Dagegen waren bei schwacher Symptomatik, hoher Intelligenz der Betroffenen, guter medikamentöser Compliance sowie tatkräftiger Unterstützung der Eltern die Chancen gut, den Alltag als junge Erwachsenen zu bewältigen. Insgesamt erfüllte noch die Hälfte der Kinder auch als Erwachsene die DSM-IV-Kriterien für ADHS. Allerdings, so Stollhoff, sagt dies mitunter wenig aus, da sich die ADHS-Symptome bei jungen Erwachsenen oft verändern:

  • Die motorische Unruhe verschwindet meist beim Übergang ins Erwachsenenalter. Hochfrequentes Fußwippen oder häufige Fingerbewegungen können persistieren. Die Patienten empfinden zudem oft eine unangenehme innere Unruhe.
  • Unaufmerksamkeit bleibt dagegen bestehen. Oft genügt schon ein normaler Geräuschpegel, um die Fokussierung auf eine Aufgabe zu verhindern. Zugleich können sich die Patienten aber auf bestimmte Aufgaben hyperfokussieren, wenn sie ihnen besonders interessant erscheinen. Sie widmen sich diesen Aufgaben dann intensiv und ausdauernd, vergessen dabei aber, Alltagsaufgaben zu erledigen. Generell fällt es ihnen schwer, Termine einzuhalten oder pünktlich zu erscheinen - sie verpassen dadurch nicht nur Züge und Flugzeuge, sondern gelten als unzuverlässig.
  • Auch die Impulsivität bleibt problematisch. Aus den Kindern mit Wutanfällen werden jähzornige Erwachsene. Sie reagieren mitunter sehr stark auf Ungerechtigkeiten, kaufen aus einem Impuls heraus Dinge, die sie sich nicht leisten können, essen zu viel, oder wechseln häufig die Partner. Verschuldung, Übergewicht oder Frühschwangerschaften können die Folge sein.
  • Motivationsprobleme sind auch bei Erwachsenen mit ADHS zu beobachten. Routineaufgaben werden als langweilig abgetan und vermieden, ein hohes Abwechslungsbedürfnis führt zu riskantem Verhalten. Viele suchen den "Kick", auch im Straßenverkehr, andere begeistern sich für Risikosportarten. Die hohe Risikobereitschaft geht oft mit dem Konsum von Alkohol, Tabak und illegalen Drogen einher. Drogen werden aber auch zur Selbstmedikation geschätzt. So beeinflussen Stimulanzien wie Nikotin und Kokain den Dopamintransport in einer ähnlichen Weise wie auch ADHS-Medikamente - allerdings mit erheblichem Suchtpotenzial. Entsprechende Drogen werden von einem Drittel bis der Hälfte der ADHS-Kranken konsumiert.
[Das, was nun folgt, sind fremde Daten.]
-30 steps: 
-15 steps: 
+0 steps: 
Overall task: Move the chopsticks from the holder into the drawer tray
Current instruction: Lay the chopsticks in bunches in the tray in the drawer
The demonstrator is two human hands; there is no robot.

Die gute Nachricht: Einige Symptome verschwinden tatsächlich. So haben Erwachsene mit ADHS kaum noch motorische Defizite oder Sprachstörungen, Tics und Bettnässen sind ebenfalls selten, und auch das Sozialverhalten ist kaum noch gestört. Dagegen rücken neue Symptome in den Vordergrund: Die Prävalenz von Angststörungen und Depressionen ist bei Erwachsenen mit ADHS doppelt so hoch wie bei Jugendlichen, soziale Phobien werden bei mehr als einem Fünftel der erkrankten Erwachsenen beobachtet.

Angesichts der vielen persistierenden Symptome hält es Stollhoff für problematisch, die medikamentöse Therapie aufgrund der fehlenden Zulassung für Erwachsene mit 18 Jahren dann abrupt abzusetzen. Dies gefährde die berufliche Ausbildung und die soziale Integration der Patienten.